Susanna Ceccardi, commissariata dal generale, si è limitata a dire che «l’analisi andrebbe chiesta a lui e a Salvini». Giovanni Galli, escluso dalle liste, è stato più netto: «Vannacci ha impostato una campagna sbagliata, costruita su se stesso. Ora deve prendersi la valigia e ammettere di aver fallito». A Viareggio il direttivo cittadino si è dimesso in blocco, mentre la consigliera Maria Domenica Pacchini ha denunciato di essersi sentita «tradita da Vannacci e Salvini» per aver «imposto un linguaggio inaccettabile verso le donne».
Il generale, intanto, aveva gestito in autonomia la campagna, scegliendo personalmente i candidati e riservando all’ex portaborse Massimiliano Simoni l’unico collegio sicuro. La sua gestione “militare” del partito toscano ha escluso dirigenti storici e alimentato fratture che si sono riflesse sul risultato finale. Ora, tra le macerie elettorali, le correnti locali chiedono una verifica politica immediata.
Il partito spaccato
Dietro il tracollo si consuma una resa dei conti più ampia. La “Lega Salvini Premier”, già indebolita da mesi di tensioni tra l’ala nordista e quella identitaria, vede riaprirsi la faglia tra chi difende il profilo autonomista e chi spinge sulla linea nazional-populista di Vannacci. In Lombardia il governatore Attilio Fontana ha ribadito che «nessuno vannaccizzerà la Lega», mentre Massimiliano Romeo rilancia la “Carta della Lombardia”, centrata su autonomia e competenze locali.

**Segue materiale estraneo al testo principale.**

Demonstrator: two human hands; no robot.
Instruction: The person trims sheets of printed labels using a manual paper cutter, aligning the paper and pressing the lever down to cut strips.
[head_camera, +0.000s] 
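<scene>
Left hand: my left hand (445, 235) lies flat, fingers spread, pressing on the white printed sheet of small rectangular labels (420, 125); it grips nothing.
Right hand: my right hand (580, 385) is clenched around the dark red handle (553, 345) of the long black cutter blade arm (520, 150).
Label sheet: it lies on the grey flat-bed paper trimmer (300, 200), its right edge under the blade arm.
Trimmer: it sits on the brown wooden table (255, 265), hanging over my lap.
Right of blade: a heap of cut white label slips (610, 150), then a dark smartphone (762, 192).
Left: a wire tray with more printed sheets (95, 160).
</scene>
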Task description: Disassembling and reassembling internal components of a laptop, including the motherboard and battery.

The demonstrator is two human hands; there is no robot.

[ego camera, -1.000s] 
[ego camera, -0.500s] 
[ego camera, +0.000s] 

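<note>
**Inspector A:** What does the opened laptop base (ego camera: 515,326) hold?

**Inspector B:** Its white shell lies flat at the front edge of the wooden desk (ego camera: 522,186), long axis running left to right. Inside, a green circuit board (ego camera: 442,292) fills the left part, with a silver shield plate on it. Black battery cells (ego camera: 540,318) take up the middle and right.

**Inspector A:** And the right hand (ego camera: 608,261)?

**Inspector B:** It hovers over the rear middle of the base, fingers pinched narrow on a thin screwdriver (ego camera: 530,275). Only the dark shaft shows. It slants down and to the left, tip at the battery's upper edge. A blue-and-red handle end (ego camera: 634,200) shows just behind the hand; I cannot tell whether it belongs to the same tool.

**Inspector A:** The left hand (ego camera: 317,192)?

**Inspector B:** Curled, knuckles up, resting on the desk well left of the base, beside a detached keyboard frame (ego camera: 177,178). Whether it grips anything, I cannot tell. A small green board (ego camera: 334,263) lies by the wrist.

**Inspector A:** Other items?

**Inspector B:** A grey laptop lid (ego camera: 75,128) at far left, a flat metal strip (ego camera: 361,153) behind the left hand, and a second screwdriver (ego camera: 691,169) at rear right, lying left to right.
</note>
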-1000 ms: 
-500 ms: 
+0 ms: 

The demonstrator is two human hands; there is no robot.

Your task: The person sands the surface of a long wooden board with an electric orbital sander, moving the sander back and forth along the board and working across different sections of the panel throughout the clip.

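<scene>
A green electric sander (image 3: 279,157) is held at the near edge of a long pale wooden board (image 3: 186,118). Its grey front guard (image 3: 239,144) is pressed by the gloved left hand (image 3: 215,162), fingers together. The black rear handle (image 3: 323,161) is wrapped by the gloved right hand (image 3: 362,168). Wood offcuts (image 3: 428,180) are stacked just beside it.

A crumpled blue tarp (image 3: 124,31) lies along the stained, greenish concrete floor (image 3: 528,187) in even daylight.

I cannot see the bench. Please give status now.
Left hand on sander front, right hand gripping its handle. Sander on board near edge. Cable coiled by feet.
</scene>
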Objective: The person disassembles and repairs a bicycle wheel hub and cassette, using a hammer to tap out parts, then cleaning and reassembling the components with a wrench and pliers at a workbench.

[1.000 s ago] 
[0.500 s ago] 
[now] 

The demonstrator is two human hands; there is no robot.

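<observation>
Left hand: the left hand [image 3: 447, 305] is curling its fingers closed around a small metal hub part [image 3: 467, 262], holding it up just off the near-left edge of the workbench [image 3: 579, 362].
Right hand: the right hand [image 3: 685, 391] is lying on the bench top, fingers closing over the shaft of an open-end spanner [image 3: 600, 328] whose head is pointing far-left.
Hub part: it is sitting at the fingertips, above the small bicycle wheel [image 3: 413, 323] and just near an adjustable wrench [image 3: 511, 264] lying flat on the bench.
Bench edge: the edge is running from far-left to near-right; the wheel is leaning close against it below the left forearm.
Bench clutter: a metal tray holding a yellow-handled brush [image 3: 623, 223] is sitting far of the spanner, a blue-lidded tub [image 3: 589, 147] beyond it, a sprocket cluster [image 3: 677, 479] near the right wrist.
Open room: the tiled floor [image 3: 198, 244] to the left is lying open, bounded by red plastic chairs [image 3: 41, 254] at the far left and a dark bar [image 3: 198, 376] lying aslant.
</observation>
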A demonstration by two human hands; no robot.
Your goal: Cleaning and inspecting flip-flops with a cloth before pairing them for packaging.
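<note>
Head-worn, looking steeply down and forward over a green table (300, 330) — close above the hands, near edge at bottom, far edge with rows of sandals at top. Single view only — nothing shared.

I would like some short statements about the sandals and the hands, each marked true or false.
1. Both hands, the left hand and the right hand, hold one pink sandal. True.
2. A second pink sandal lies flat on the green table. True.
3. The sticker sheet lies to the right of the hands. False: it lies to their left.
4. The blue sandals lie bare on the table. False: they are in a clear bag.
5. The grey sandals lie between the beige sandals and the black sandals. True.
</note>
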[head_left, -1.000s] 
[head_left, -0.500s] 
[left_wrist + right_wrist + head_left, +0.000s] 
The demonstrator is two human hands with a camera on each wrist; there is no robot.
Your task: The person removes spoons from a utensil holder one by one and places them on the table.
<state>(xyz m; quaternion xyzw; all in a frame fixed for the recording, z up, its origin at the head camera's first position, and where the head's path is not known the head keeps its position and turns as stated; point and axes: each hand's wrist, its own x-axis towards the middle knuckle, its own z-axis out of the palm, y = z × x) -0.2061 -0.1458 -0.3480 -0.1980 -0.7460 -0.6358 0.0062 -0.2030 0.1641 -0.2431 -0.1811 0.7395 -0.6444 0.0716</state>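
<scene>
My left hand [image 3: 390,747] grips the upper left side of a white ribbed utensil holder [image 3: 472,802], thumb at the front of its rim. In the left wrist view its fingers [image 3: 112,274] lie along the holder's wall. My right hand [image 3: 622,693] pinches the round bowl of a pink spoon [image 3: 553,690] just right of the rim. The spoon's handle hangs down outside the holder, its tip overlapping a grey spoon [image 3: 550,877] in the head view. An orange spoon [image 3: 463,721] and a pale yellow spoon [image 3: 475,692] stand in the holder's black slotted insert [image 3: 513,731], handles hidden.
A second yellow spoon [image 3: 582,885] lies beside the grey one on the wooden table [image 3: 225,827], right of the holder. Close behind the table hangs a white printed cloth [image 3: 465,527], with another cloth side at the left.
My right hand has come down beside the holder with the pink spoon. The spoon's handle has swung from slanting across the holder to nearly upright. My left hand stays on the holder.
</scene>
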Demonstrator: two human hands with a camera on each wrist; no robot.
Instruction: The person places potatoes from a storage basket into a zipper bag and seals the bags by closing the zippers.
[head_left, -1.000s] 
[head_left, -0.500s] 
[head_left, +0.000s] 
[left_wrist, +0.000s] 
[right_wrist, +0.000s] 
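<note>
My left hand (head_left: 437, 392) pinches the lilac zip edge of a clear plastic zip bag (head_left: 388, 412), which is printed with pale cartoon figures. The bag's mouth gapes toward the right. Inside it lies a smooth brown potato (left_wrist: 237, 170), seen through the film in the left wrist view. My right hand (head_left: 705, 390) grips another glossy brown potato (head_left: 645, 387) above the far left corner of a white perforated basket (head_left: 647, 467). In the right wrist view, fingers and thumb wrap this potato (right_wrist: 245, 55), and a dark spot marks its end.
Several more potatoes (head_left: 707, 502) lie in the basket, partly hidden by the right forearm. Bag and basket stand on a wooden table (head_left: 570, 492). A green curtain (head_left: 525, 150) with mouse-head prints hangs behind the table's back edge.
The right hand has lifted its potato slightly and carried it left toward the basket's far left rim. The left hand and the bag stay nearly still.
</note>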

In Veneto, Luca Zaia medita l’addio dopo che via Bellerio ha escluso il suo nome dal simbolo elettorale. «Se sono un problema, renderò reale il problema. Cercherò di rappresentare fino in fondo i veneti», ha detto, lasciando intendere la possibilità di una lista autonoma. Nelle stesse ore, i governatori del Nord hanno accolto con sollievo la disfatta toscana, letta come la fine della pretesa egemonica del generale. In controluce, riaffiora la frattura tra il partito amministratore del Nord e quello identitario costruito da Salvini.
La leadership di Salvini in bilico
La sconfitta toscana non è solo un problema di percentuali: segna il logoramento del tandem Salvini-Vannacci e riaccende le ambizioni di chi, nel partito, punta a una svolta post-salviniana. L’ex deputato Paolo Grimoldi, oggi leader del “Patto per il Nord”, ha parlato di un partito «che ha abbandonato il Nord e cerca voti con Vannacci e Mussolini».
Nel quartier generale leghista prevale la linea del silenzio. Salvini, apparso teso e sfuggente, si limita a dire che «Vannacci resta un valore aggiunto», ma la base non ci crede più. Dalle Europee 2024, quando la Lega aveva superato il 9%, al voto regionale di ottobre, il crollo è stato verticale. Il Carroccio non tocca più la doppia cifra in nessuna regione chiave e resta schiacciato tra Fratelli d’Italia e Forza Italia. Perfino tra gli eurodeputati, dove Vannacci siede da aprile, crescono i dubbi sulla compatibilità tra la sua retorica identitaria e la linea ufficiale del partito.
Pontida 2025 doveva essere la vetrina del nuovo equilibrio tra il capo e il generale; oggi somiglia al preludio di una scissione. Nelle sezioni si parla di “errore strategico”, nei territori di “deriva personale”. La sconfitta toscana non è solo un incidente: è diventata il simbolo di un partito che ha perso la bussola.